_WHAT YOU ARE ASKED TO DO:_ Provide again, from the entries below, every line from the one containing "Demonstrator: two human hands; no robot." through the one containing "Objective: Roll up", exactly as written, and no other line.

_DATA FOR PROCESSING:_

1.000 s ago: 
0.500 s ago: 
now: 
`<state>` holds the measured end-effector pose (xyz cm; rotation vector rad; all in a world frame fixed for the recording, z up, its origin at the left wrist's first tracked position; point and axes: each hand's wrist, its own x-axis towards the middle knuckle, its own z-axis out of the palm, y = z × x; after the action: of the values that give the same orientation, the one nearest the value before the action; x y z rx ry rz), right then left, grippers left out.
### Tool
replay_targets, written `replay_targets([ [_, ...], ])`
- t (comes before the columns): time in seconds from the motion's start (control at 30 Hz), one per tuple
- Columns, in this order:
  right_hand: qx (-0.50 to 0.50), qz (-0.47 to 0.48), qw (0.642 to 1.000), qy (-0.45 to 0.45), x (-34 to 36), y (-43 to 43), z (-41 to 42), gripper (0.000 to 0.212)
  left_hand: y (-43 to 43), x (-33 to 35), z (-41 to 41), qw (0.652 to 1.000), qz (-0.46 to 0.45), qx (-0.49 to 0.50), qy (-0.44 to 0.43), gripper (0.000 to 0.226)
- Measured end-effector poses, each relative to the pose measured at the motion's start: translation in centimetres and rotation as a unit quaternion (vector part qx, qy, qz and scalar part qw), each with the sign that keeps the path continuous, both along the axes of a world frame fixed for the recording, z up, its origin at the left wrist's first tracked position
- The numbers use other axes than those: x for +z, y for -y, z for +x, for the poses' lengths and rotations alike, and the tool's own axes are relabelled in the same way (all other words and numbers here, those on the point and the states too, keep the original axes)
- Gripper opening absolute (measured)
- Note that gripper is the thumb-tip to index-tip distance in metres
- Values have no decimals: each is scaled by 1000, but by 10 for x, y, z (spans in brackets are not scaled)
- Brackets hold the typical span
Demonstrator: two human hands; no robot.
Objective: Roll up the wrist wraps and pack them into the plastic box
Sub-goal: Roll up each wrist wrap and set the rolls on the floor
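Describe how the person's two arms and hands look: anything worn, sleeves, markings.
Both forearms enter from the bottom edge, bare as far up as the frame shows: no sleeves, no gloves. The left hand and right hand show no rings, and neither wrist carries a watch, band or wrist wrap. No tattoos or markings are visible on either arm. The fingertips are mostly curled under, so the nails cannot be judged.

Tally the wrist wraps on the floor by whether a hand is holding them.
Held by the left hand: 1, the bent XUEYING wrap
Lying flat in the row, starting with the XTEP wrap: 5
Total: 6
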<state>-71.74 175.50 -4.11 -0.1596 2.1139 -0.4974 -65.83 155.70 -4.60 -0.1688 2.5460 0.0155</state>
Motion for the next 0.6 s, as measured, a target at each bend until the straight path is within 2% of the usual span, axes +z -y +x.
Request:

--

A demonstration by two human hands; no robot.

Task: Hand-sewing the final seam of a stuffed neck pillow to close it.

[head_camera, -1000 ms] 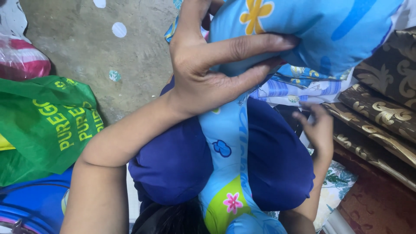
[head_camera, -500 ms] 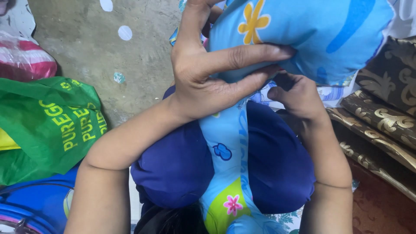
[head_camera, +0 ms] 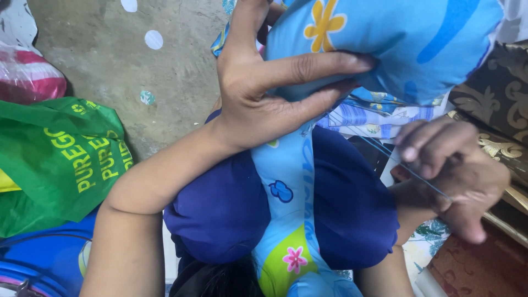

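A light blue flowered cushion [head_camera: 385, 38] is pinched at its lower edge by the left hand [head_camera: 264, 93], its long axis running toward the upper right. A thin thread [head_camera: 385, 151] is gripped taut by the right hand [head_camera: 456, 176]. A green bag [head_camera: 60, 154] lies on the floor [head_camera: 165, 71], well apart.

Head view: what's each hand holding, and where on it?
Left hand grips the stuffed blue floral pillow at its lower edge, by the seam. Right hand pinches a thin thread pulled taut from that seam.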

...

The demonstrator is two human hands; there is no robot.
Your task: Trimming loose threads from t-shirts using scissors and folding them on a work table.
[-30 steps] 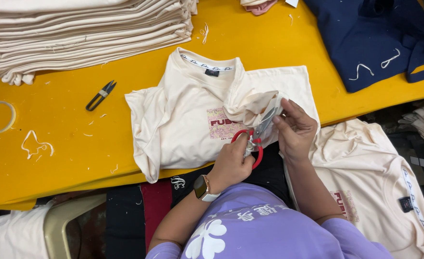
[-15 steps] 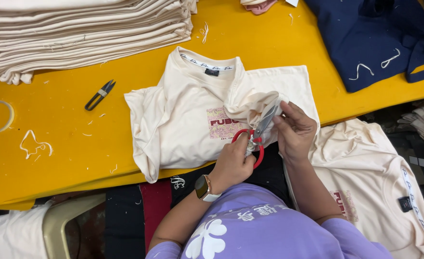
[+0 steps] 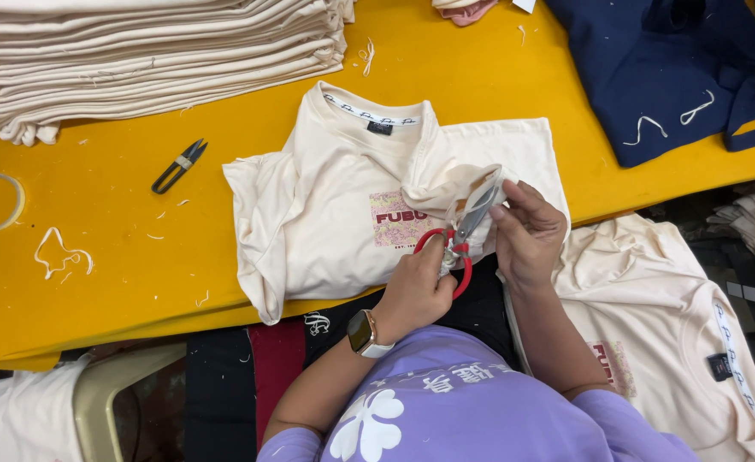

_WRITTEN ANSWER:_
Demonstrator: two human hands; no robot.
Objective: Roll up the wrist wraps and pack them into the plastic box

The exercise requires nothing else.